Court Opinion

ID: 269019
Source: CourtListenerOpinion
Date Created: 2011-08-23 08:40:23+00
Date Added: 2024-06-11T13:28:38.867047
License: Public Domain

350 F.2d 318
A. C. BRUMFIELD, Jr., Appellant,v.Honorable W. S. CARROTHERS, Justice of the Peace, District5, Sunflower County, Mississippi, et al., Appellees.
No. 22644.
United States Court of Appeals Fifth Circuit.
July 14, 1965, Rehearing Denied Aug. 3, 1965.

Anthony G. Amsterdam, Philadelphia, Pa., Henry M. Aronson, Jackson, Miss., Melvyn Zarr, New York City, for appellant.
Before TUTTLE, Chief Judge, and JONES and BROWN, Circuit Judges.

BY THE COURT:

1
It is ordered that the relief sought by appellant's motion is hereby denied.

2
It clearly appearing from the record before this Court that the appellant has not exhausted state remedies or disclosed any reason for not doing so, the judgment of the district court is

3
Affirmed.

TUTTLE, Chief Judge (dissenting):

4
With deference to the views of my colleagues, I can not agree that any State remedy is available to this movant to test out the legality of his detention under a judgment of conviction by a Justice of the Peace whose compensation is derived from costs in those cases in which judgments of guilty are entered.  It seems to me that the fact that there is a de novo trial upon appeal in the Circuit Court can not give validity to detention in the meantime that is justified solely by the judgment entered by the Justice's court.

5
As to the suggestion that a habeas corpus petition might be available in the State courts, I can only say that the Supreme Court of Mississippi has rejected this idea in Hitt v.

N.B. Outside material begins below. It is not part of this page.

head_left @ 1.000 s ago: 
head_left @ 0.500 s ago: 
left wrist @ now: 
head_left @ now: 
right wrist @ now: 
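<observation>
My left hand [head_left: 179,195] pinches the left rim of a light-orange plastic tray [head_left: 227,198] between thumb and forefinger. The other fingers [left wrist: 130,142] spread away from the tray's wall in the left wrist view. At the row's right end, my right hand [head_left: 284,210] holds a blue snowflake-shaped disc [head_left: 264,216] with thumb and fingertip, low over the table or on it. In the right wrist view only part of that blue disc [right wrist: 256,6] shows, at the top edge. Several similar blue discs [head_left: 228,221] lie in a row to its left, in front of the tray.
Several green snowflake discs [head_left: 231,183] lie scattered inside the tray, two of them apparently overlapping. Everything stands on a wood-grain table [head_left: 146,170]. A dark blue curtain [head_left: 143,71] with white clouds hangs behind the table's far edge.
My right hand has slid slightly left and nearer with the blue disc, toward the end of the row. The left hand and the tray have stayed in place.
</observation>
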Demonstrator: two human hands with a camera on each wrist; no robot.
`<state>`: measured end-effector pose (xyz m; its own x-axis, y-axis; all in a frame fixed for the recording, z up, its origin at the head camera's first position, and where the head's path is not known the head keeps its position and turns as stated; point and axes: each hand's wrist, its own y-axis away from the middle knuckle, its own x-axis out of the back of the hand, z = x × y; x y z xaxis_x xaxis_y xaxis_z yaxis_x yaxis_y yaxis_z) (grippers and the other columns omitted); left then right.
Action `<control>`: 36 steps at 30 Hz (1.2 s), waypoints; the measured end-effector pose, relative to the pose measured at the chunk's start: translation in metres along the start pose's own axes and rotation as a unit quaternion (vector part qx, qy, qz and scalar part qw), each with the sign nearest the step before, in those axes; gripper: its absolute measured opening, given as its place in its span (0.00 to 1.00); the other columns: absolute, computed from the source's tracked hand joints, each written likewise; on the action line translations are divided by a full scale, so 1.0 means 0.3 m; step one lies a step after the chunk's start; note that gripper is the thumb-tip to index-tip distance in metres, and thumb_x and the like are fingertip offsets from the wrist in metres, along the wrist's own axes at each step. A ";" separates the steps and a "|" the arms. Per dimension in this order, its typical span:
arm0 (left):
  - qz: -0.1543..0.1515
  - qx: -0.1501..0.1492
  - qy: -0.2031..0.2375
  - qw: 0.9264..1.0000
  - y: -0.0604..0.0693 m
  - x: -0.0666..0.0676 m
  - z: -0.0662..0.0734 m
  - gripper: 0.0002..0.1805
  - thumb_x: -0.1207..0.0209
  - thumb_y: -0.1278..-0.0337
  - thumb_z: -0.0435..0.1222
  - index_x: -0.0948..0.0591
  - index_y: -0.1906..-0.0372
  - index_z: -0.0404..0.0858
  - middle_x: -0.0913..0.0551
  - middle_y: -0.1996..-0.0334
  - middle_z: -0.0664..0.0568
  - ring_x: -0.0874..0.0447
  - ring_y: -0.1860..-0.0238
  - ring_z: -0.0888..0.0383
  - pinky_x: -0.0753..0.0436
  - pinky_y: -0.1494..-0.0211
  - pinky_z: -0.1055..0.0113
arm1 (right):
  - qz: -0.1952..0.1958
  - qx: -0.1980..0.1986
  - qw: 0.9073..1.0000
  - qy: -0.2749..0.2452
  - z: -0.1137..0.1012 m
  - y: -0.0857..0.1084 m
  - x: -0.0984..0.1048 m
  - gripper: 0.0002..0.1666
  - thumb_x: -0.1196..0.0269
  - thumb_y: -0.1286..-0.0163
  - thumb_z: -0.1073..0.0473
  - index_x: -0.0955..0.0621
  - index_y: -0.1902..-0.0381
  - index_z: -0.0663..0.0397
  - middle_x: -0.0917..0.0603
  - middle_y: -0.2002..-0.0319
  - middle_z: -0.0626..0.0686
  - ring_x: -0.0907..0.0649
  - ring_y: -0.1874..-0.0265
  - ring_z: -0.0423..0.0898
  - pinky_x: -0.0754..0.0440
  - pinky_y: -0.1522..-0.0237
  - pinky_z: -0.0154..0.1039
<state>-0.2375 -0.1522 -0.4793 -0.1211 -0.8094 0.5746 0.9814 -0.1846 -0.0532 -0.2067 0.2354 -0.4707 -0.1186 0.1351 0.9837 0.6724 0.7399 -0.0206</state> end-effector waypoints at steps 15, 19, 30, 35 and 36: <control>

State, 149 Miss. 718, 115 So. 879, where the Court found that a conviction by a Justice of the Peace under the circumstances here present does not violate the Federal Constitution, and also said, 'Hitt would not have been entitled to a writ of habeas corpus to secure his liberty.'  I do not think that we should speculate that the State court might now reverse its previous views, and, on this speculation, conclude that an against the accused.  U.S.C.A.Const. Amend. 14.  effective remedy is available.

6
Rehearing denied; Tuttle, Chief Judge, dissents.